▶ **How to complete this task**: Look for the line that has "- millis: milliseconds" in the material below; please repeat it and every line after it, exactly, up to and including the line that has "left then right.", and nothing else.

▶ **Supplied data**:
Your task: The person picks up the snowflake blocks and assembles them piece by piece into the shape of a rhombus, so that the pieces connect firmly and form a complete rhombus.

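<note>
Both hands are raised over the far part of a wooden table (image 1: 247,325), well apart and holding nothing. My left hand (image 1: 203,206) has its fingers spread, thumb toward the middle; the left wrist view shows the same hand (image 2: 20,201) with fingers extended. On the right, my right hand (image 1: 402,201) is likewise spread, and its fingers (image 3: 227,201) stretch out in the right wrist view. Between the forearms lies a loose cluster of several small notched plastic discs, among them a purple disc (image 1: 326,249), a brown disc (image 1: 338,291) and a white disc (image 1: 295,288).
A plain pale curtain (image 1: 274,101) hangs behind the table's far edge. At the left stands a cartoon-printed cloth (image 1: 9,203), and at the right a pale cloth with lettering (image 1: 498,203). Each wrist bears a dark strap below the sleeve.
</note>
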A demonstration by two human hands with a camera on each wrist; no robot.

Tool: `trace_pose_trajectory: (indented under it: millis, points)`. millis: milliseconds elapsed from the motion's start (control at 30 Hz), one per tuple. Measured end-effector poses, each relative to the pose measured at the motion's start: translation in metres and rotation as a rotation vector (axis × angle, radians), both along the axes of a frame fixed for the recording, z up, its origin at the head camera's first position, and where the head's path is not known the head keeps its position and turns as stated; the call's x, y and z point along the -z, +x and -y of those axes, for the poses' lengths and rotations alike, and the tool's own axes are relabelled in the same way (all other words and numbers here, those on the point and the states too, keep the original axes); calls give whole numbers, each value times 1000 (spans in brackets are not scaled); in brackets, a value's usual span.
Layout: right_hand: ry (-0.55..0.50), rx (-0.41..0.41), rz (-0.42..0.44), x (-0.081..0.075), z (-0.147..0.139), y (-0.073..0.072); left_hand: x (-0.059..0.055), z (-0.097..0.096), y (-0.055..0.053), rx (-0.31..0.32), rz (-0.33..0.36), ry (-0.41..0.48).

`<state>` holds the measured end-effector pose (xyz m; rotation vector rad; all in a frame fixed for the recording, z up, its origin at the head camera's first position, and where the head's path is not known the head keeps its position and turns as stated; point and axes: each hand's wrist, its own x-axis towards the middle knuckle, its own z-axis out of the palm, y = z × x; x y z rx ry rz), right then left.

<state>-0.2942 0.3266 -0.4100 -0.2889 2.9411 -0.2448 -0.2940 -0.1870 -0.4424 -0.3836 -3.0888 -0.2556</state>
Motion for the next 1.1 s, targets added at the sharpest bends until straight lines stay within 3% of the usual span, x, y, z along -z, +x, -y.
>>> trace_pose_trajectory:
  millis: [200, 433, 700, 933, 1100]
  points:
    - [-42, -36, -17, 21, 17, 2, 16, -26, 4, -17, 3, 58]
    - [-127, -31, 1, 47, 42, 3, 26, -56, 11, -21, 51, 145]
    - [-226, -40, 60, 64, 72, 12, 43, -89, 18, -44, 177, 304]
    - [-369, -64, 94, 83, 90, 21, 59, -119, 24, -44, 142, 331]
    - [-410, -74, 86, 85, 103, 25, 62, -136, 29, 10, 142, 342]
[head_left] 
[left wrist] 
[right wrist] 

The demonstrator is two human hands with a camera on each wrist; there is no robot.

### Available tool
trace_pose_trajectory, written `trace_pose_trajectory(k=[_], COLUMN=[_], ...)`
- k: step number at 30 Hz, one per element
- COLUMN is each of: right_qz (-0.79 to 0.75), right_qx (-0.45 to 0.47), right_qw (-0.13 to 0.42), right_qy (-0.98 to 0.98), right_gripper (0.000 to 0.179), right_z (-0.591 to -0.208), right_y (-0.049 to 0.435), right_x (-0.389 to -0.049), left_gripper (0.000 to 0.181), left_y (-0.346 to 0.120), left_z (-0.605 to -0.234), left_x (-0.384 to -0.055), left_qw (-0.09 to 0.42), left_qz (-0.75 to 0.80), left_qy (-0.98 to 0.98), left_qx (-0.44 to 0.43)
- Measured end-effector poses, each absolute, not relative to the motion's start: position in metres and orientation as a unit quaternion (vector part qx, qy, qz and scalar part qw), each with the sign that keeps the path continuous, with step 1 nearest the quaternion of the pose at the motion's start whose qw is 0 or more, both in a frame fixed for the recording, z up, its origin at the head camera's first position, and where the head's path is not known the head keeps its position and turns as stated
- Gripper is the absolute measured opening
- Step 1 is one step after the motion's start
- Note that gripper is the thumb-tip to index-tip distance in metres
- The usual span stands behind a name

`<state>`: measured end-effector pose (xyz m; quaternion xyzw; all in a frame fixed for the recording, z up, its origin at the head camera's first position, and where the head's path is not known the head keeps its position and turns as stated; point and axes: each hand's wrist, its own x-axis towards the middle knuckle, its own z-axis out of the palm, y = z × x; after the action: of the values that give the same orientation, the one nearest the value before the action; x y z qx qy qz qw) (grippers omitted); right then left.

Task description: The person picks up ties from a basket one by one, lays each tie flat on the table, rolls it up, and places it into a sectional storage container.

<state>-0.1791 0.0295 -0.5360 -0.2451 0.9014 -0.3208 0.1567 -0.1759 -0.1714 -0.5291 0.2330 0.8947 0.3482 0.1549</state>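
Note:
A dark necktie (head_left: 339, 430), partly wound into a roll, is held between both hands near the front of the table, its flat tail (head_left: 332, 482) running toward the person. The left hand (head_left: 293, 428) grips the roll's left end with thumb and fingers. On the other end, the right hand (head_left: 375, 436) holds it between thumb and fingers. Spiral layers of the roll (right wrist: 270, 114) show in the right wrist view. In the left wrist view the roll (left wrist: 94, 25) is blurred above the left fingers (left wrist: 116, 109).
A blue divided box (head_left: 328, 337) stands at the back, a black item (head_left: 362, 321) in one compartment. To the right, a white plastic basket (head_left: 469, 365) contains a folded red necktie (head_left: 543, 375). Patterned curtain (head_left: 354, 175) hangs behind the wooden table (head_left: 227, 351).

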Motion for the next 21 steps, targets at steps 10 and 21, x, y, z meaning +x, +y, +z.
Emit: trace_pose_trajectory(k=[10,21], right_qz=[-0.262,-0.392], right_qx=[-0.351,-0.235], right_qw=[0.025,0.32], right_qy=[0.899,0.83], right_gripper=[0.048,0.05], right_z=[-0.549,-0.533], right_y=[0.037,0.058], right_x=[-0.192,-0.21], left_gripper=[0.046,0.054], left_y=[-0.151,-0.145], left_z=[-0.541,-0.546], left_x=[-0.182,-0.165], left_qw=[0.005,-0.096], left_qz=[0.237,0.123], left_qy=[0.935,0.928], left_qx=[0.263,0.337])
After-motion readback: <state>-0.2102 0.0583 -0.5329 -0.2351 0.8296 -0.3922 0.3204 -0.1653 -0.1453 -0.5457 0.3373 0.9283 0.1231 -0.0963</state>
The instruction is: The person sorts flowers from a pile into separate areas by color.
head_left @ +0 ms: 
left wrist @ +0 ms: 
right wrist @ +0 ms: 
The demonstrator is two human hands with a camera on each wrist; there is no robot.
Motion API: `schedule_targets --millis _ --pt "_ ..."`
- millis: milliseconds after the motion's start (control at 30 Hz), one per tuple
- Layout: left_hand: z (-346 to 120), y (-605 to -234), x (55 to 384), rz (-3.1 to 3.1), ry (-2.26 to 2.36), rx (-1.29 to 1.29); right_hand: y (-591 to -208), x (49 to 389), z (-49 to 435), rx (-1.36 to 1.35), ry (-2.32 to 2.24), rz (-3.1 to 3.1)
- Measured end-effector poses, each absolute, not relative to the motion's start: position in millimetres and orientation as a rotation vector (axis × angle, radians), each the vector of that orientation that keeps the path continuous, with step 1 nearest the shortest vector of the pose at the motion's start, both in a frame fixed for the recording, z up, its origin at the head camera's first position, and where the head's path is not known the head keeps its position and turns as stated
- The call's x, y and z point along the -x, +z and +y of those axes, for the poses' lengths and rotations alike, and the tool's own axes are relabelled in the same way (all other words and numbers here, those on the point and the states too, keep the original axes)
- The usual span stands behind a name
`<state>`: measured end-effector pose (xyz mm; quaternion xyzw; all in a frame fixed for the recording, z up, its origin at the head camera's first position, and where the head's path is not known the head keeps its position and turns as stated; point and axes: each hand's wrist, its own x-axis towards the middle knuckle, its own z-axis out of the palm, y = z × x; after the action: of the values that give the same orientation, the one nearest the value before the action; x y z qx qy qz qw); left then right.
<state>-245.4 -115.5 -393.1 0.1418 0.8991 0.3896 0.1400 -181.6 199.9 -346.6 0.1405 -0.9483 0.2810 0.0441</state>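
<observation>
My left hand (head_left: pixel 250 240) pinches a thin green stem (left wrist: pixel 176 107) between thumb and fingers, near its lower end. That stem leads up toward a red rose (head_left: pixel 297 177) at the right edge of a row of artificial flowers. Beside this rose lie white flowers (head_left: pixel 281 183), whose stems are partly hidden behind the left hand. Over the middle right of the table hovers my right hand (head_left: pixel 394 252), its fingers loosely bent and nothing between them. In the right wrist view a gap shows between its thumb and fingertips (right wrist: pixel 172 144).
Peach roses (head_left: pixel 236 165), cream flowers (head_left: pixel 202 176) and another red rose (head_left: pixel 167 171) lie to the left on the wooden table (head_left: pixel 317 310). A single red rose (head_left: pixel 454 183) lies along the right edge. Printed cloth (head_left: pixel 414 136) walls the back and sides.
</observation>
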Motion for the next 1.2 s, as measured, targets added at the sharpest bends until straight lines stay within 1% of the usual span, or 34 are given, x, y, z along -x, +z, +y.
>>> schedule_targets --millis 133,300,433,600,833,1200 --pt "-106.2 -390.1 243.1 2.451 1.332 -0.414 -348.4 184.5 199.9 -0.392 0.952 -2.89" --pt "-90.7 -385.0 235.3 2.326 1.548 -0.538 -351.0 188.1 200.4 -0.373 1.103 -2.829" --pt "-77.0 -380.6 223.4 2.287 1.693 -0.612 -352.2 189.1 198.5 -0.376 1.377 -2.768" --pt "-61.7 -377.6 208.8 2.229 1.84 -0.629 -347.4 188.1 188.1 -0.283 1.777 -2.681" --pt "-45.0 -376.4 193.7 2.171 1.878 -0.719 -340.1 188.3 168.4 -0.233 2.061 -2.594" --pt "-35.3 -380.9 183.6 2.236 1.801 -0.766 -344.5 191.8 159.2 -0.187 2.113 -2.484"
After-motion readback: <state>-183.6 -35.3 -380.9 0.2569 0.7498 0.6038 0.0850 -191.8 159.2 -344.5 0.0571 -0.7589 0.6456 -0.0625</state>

▶ **Task response**:
- millis: milliseconds after the motion's start (control at 30 Hz), one per tuple
- Layout: left_hand: z (-346 to 120), y (-605 to -234), x (55 to 384), rz (-3.1 to 3.1), ry (-2.26 to 2.36), rx (-1.29 to 1.29); right_hand: y (-591 to -208), x (49 to 389), z (-49 to 435), rx (-1.36 to 1.35), ry (-2.32 to 2.24), rz (-3.1 to 3.1)
- Measured end-effector poses, each absolute, not relative to the motion's start: position in millimetres and orientation as a rotation vector (axis × angle, radians), each the vector of that orientation that keeps the path continuous, with step 1 nearest the shortest vector of the pose at the motion's start, both in a frame fixed for the recording, z up, its origin at the head camera's first position, and where the head's path is not known the head keeps its position and turns as stated
- The call's x, y and z point along the -x, +z and +y of those axes, for the poses' lengths and rotations alike, and the tool's own axes are relabelled in the same way (all other words and numbers here, those on the point and the states too, keep the original axes)
- The usual span stands behind a name
`<state>`: measured end-effector pose (xyz mm; quaternion xyzw; all in a frame fixed for the recording, z up, its origin at the head camera's first position, and where the head's path is not known the head keeps its position and turns as stated; point and axes: each hand's wrist, its own x-axis towards the middle knuckle, its own z-axis out of the palm, y = z × x; after the action: of the values that give the same orientation, the one nearest the value before the action; x y z qx qy qz qw); left then right.

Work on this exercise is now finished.